When it stinks like wasted food and a broken food system, it probably is

I wouldn't say that I'm an angry person, but there are few things that make me livid. Specifically? Food waste and the existence of hunger. Why? Because the two are inextricably linked and more people should be pissed off about the connection rather than living passively and letting this reality survive. What spurred this rant isn't a few years of pent up aggression and frustration from studying the colossally messed up nature of our food system but, rather, two recent public radio reports about the boom in corn production and the incredible amounts of waste created by supermarkets. A few stand-out passages from these reports:

Chris Edgington has been growing corn for decades. Here’s what his corn isn’t: “It is not the corn you eat off the cob,” he says. “It is not what’s in the can. It is not what’s in the freezer, in the bag. It is not that product.”

That product, sweet corn, is a different crop. And a lot smaller. Last year, for every pound of sweet corn, U.S. farmers grew more than 260 pounds of field corn.
— Dan Weissman, Marketplace, 10/6/14
A full 10 percent of the available food supply in the U.S. is wasted every year at the retail level, according to the U.S. Department of Agriculture, and about 20 percent is wasted at home. That’s food worth more than $160 billion. And it’s food that could go toward feeding the estimated 1 in 7 American households that can’t find enough to eat.
— Kristophor Husted, NPR, 9/25/14

To those of us studying food systems, none of this information is new. However, the problems - and solutions! - seem to be and are glaringly obvious. For example, kudos to the supermarkets that compost their food waste. Woohoo! But excellent marks would be given to those institutions that prevent waste from the beginning, rather than support the grossly inefficient and shameful reality of uneaten and wasted food. We're perpetuating a food system that, well, doesn't produce food and, if it does, it simply promotes an unhealthy relationship with food that's bad for people, planet and, yes, profit.

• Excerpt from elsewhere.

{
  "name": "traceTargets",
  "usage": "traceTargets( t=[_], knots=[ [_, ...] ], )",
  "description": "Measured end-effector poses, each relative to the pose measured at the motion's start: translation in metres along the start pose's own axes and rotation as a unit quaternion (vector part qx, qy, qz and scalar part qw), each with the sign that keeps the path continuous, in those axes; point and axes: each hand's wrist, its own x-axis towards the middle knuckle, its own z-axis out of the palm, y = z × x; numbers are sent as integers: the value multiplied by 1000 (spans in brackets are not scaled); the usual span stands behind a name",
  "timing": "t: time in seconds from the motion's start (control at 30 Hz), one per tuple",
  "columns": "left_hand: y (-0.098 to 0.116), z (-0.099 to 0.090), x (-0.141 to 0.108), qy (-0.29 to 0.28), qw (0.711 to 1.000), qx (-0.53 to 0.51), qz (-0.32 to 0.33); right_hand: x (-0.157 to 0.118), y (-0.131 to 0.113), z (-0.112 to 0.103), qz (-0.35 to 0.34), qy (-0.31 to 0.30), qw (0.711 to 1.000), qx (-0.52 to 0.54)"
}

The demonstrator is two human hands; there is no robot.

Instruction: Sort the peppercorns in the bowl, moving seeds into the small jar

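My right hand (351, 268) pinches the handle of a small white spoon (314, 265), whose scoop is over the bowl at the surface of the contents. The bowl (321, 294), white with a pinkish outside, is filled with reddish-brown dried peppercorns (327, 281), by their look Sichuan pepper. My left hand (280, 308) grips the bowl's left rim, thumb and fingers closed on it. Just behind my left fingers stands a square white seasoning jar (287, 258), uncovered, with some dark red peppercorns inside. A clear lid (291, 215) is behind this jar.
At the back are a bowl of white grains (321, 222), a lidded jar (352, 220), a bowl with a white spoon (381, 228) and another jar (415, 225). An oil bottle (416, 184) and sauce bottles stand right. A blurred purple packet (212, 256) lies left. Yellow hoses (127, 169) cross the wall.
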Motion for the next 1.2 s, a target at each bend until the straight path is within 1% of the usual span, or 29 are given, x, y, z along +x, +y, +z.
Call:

This myth of plenty creates a false sense of security to farmers and eaters alike. Most notably: People are hungry. 

My crusade against food waste and the primary reason behind this post is largely shaped by my experience on the Cheyenne River Reservation. Hunger and poverty is rampant, and, as one young mom put it, "We live expensive, but you just don't see it." In La Plant, participation in town-wide food-related events is much greater toward the end of the month when food stamp money or commodities boxes run low. This is commonplace on most reservations, and these regions are labeled as "food insecure." Take a look:

I'm not willing to accept that food waste or food insecurity is a symptom of overproduction, that nothing can be done about it or that fixing it is too costly. Not fixing it and not addressing the issues are only exacerbating the problems and further debilitating our already fragile food system. There are many wonderful people doing amazing work, so to all the food recovery activists, sustainable farmers, defenders and supporters of good, just food - thank you. But, now's a time to go beyond voting with your dollars, move out of our often insular circles and talk about it. Make people listen or better understand why our food system is based on overproduction, inefficiency, insecurity, injustice, and, well, nonsense. The people most affected deserve more voices and comrades in this fight.